Your answer should be the lines below from the one with "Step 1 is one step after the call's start" to the one with "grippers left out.", both included, given again exactly and with nothing added.

------------------------------------------------------------------------

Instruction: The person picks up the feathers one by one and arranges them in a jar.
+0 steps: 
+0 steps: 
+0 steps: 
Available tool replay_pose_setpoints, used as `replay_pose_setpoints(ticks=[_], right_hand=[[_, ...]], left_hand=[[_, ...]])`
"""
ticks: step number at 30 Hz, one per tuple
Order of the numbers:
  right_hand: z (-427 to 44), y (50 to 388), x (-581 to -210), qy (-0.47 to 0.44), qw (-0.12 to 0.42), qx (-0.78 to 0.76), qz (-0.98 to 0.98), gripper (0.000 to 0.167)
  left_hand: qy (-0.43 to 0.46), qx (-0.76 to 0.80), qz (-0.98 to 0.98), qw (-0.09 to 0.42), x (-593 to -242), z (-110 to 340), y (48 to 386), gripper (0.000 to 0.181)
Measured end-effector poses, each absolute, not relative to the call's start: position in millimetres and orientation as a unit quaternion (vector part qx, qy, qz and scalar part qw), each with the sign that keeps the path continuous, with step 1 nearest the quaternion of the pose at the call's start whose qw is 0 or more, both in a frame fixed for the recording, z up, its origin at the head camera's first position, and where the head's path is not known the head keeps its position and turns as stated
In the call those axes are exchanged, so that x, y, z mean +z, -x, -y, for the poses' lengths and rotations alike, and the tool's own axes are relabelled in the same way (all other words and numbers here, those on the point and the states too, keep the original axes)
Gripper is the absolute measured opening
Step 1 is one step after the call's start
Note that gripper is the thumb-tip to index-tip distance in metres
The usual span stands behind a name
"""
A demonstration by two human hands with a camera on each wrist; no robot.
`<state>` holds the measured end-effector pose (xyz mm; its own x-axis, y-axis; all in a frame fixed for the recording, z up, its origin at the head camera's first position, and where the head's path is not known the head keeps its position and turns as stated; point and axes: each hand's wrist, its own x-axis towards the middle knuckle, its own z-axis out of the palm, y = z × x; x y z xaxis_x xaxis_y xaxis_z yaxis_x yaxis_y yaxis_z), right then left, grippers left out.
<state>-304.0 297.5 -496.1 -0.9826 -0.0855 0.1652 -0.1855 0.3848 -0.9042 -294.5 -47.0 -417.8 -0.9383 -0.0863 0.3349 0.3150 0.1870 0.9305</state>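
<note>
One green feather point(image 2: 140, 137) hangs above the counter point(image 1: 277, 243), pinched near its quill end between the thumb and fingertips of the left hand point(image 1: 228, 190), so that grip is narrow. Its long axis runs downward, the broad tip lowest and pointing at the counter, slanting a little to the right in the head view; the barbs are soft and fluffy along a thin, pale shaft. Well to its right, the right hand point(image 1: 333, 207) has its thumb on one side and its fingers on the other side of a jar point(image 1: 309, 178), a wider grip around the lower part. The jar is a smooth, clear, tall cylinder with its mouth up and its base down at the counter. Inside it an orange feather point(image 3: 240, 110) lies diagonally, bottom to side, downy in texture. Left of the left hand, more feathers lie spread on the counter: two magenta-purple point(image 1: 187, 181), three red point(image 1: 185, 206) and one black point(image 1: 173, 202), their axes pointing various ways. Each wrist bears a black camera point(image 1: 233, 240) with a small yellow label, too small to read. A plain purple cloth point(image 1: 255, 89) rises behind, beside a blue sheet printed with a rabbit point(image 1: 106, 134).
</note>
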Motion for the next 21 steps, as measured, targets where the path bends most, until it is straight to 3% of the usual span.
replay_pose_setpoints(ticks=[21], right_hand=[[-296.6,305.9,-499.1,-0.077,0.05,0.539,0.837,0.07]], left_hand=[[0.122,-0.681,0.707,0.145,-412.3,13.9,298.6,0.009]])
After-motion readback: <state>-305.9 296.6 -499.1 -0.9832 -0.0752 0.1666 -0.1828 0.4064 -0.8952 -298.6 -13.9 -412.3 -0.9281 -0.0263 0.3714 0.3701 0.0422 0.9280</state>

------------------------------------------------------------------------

[RESPONSE TO THIS TASK]:
Step 1 is one step after the call's start
Note that gripper is the thumb-tip to index-tip distance in metres
The usual span stands behind a name
"""
A demonstration by two human hands with a camera on each wrist; no robot.
`<state>` holds the measured end-effector pose (xyz mm; its own x-axis, y-axis; all in a frame fixed for the recording, z up, its origin at the head camera's first position, and where the head's path is not known the head keeps its position and turns as stated; point and axes: each hand's wrist, its own x-axis towards the middle knuckle, its own z-axis out of the palm, y = z × x; x y z xaxis_x xaxis_y xaxis_z yaxis_x yaxis_y yaxis_z), right then left, grippers left out.

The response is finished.